When Olivia first came home from the hospital, she could not move purposefully. We had tons of physical, occupational, cognitive and speech therapy for her. All the therapists would give us a different area to work on during the week - homework so to speak. Our cognitive therapist gave us this book so I could find a way to sing and play with her. It was a great book - shows the actions to take with the words and lots of childhood rhymes. One of the best things about it was that my brain was overloaded with all the information I was learning about PWS, and my physical time was taken up with taking care of her. I had very little mental or emotional energy left over just to play, and I definitely had zero creativity. This book was great for that.
She also gave us the bird. It's a very old fashioned toy, and if you ever see it, snatch it up. It has a deep toned, very pleasant sounding bell inside that dings when the bird is moved in any direction. It's extremely easy to move. In order to encourage Olivia to move, I used to place it between her thighs as close to her crotch as I could as she laid on her back.

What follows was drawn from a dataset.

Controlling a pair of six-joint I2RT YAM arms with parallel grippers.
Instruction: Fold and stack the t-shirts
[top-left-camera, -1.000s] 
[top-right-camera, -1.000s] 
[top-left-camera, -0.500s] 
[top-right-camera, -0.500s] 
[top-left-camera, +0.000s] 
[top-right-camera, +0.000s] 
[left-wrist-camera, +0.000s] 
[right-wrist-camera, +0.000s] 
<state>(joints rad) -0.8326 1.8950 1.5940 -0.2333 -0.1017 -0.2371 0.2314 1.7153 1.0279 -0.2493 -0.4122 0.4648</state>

Again, this was in the not moving much at all stage. She couldn't lift her head nor did she have the strength to hold on to even the simplest of toys, literally. Her legs were the strongest part of her and they would occasionally move, or she might squirm with the slightest of movements. So anytime any part of her moved, this bird would chime. It was an immediate feedback for the tiniest of movement on her part. She loved this bird, and it would come into play during therapy in all different ways during the past year.
The other toy with the multiple birds is extremely easy to move. With the slightest touch, the birds twirl and the toy rolls. Again, this provided excellent feedback to any of her movements and encouraged her to move when she would accidentally touch it.
The last toy that is her favorite is not pictured here. It was examining room table paper - the paper from the table at the doctor's office. I noticed that every time we took her there (weekly for the first two months), it seemed to be the only time she really moved was on that paper. It's so noisy and crinkly, and again it provided loud, fun, immediate feedback to her movements. So I asked them if they would give me some of that paper to take home and they gave me a small roll of it. I would tear off sheets of it and lay her on it for tummy time or for back time and watch her try to move more to make noise.
Time to move on, toys!!! I donated them all to EDIS. She's on to bigger and better things.